Despite the urgency of the climate crisis and the importance of reducing greenhouse gas (GHG) emissions from land use and forestry, some Members of the European Parliament (MEPs), Member States and private actors continue to try to downgrade climate ambition. In upcoming votes about the proposed Land Use, Land Use Change and Forestry (LULUCF) Regulation, there are hopes that the European Parliament will set a more positive course.
Regarding the Commission’s proposal to amend LULUCF Regulation to make it “Fit for 55” – i.e., to set the EU on a path of 55 per cent GHG emissions reductions by 2030 – the Parliament ENVI Committee’s draft report, led by rapporteur Ville Niinisto from the Greens, was extremely strong.
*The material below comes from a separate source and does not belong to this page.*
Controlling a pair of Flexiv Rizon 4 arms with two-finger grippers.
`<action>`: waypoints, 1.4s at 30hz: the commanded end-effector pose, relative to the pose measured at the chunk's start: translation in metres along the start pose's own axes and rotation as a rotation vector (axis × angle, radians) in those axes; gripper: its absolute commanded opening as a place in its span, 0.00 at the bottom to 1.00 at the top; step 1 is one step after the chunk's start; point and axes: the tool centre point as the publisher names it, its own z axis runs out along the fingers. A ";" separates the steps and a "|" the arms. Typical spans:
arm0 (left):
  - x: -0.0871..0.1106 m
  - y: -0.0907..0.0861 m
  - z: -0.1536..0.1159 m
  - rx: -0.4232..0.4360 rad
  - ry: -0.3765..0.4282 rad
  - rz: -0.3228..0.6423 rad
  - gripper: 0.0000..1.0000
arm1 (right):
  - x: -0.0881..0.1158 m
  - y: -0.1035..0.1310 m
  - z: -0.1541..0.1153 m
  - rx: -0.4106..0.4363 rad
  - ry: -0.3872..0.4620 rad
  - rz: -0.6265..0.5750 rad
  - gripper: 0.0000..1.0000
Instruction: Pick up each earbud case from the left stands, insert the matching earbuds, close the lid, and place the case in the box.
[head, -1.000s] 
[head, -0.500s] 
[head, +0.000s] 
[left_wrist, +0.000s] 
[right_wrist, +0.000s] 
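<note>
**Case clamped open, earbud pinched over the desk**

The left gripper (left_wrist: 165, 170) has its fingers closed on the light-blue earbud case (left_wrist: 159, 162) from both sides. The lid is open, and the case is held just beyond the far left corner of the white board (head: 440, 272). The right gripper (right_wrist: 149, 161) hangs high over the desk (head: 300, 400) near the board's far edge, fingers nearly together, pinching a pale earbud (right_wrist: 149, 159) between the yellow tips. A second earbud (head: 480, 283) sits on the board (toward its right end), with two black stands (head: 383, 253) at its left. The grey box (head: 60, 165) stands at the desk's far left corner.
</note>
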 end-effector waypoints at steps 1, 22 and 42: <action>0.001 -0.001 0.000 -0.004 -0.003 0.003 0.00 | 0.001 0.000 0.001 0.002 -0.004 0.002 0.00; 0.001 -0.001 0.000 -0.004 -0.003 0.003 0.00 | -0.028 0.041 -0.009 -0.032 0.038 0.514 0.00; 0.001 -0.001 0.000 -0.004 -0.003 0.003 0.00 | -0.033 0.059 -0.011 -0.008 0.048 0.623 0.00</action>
Since then, however, compromise amendments have been proposed that would weaken the initial draft. It is also possible that the Environment Council could reduce it ever further.
One issue at stake is whether to expand the legislation’s scope to include non-carbon-dioxide emissions from agriculture – creating a new ‘AFOLU’ (Agriculture, Forestry and Other Land Use) pillar. Including emissions from this sector would mean they could be hidden behind forests’ capacity to sequester carbon, essentially reducing pressure on the agriculture industry to reduce their emissions. To address the climate impact of land use, we need actual GHG emissions reductions and removals. It is therefore hopeful that the ENVI Committee and Member States are proposing to defer discussions about such fundamental changes until after 2030, when proper assessments could be carried out.
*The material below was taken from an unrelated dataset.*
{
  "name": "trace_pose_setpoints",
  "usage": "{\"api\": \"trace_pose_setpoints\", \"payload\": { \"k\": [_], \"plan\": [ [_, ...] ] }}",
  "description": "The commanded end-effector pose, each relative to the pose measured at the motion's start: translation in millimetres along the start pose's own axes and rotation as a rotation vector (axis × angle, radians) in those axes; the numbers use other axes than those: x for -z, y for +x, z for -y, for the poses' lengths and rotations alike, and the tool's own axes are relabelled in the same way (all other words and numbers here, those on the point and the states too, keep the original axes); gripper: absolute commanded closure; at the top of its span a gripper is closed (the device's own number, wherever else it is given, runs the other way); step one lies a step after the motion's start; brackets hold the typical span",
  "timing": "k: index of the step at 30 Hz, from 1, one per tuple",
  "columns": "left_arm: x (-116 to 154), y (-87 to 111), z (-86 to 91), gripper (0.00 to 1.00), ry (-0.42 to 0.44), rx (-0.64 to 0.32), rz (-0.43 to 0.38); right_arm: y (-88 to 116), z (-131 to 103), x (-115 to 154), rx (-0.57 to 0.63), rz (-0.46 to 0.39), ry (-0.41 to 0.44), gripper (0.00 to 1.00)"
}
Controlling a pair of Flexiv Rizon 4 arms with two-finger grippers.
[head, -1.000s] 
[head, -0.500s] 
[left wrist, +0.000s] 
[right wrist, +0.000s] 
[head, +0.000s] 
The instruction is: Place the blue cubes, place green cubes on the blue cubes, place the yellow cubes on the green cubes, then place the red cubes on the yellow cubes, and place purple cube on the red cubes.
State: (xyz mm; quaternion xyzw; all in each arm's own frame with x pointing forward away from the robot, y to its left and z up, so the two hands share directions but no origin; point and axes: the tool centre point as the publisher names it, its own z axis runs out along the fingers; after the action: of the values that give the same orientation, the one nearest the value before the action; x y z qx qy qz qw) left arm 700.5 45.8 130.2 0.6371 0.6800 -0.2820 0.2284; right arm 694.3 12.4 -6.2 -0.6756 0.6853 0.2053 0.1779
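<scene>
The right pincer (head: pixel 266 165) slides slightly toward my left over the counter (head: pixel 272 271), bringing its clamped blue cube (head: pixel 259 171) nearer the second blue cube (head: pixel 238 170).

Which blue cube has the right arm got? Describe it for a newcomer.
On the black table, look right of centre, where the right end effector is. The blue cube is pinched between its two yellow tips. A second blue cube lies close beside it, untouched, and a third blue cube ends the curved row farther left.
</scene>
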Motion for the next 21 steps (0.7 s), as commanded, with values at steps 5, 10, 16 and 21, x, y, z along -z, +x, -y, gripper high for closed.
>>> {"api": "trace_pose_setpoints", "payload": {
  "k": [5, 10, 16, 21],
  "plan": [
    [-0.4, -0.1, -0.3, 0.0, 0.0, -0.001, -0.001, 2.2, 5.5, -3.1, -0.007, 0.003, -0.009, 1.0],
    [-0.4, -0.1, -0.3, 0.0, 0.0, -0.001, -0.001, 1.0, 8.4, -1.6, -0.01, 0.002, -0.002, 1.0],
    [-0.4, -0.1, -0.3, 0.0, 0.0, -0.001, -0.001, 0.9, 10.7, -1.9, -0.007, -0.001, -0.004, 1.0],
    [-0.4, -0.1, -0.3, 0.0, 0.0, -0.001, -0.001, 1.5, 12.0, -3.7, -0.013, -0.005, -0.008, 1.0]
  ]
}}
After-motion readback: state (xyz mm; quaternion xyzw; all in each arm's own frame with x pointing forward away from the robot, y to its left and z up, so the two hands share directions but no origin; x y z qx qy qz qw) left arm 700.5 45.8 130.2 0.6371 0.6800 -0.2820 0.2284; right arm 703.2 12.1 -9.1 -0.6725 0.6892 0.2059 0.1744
More serious issues remain.
The overarching land carbon removals target – the amount of carbon dioxide to be sequestered – must be considerably increased to maintain hope of mitigating the worst effects of climate change. Some 260 Mt (million tonnes of carbon dioxide equivalent) are captured today, and the Commission proposes to only raise this to 310 Mt. We could do far better. ENVI originally suggested a target of 490 Mt, and civil society hope for an even higher target by 2030.
Also damaging to ambition are discussions around whether to count the carbon sequestration of new categories of wood products – everything from hygiene products, to packaging, to toothpicks. These products are quickly disposed of, and if produced through more intensive harvesting (as is currently seen in Estonia), actively degrade forests. The private sector is pushing for a system that considers more wood products as having a climate benefit, despite the current decline of carbon stored in forests, and the likelihood that most of these products would be quickly sent to the landfill. Some MEPs have even suggested that bioenergy with carbon capture and storage (BECCS) be added to the list of wood products, despite the dubious climate impact. The fight is ongoing, and it is hoped that Parliament will soundly reject industry lobbying.
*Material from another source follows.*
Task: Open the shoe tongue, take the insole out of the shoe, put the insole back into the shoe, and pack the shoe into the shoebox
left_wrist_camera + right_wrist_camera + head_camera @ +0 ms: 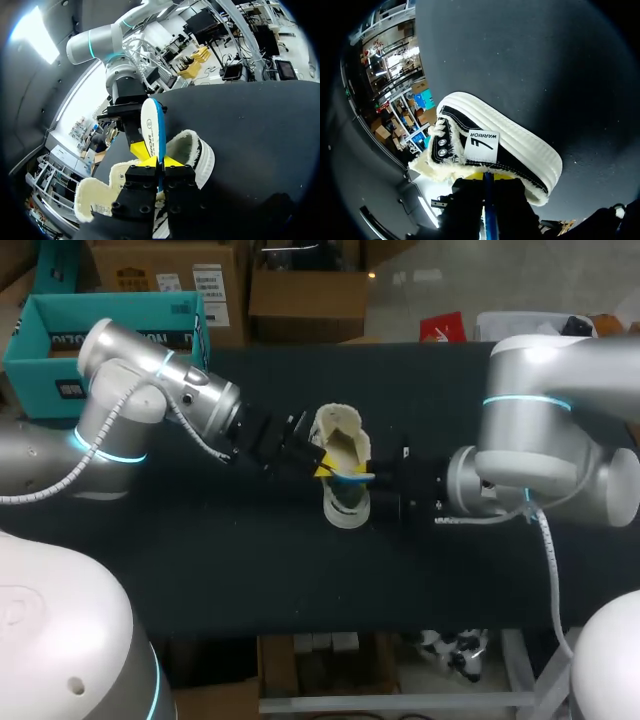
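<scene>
Tongue (95,197) open. Insole (150,127) upright above shoe (347,510), mid surface (200,560), mostly out. L claw (161,161) and R claw (489,179) both pinched on insole edge. Est. about halfway: reseat insole, then pack shoe in shoebox (110,300), far left, untouched.

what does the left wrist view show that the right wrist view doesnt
Only the left wrist view: the insole standing with its white face upright over the shoe, whose fleece-lined opening shows; the left gripper shut on its lower end; the right gripper on it from the far side. Only the right wrist view: the black outer side with its white label, eyelets and ribbed sole. Both: the shoe on the dark table, and the insole's blue edge.
</scene>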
But the Council is where the biggest fight is likely to take place. Discussions surround the insertion of “flexibilities” into legislation would allow Member States to write off underachievement in one sector with overachievement in another sector so that, on paper at least, they would look like they had ‘achieved’ their targets. The ENVI rapporteur’s proposal had dramatically limited such flexibility, but the Commission proposed a weaker target, albeit with caveats. Rather than widening loopholes, we should insist on ecosystems restoration.
The ENVI committee in the European Parliament votes on the report on 16 May 2022 and the plenary will vote soon thereafter.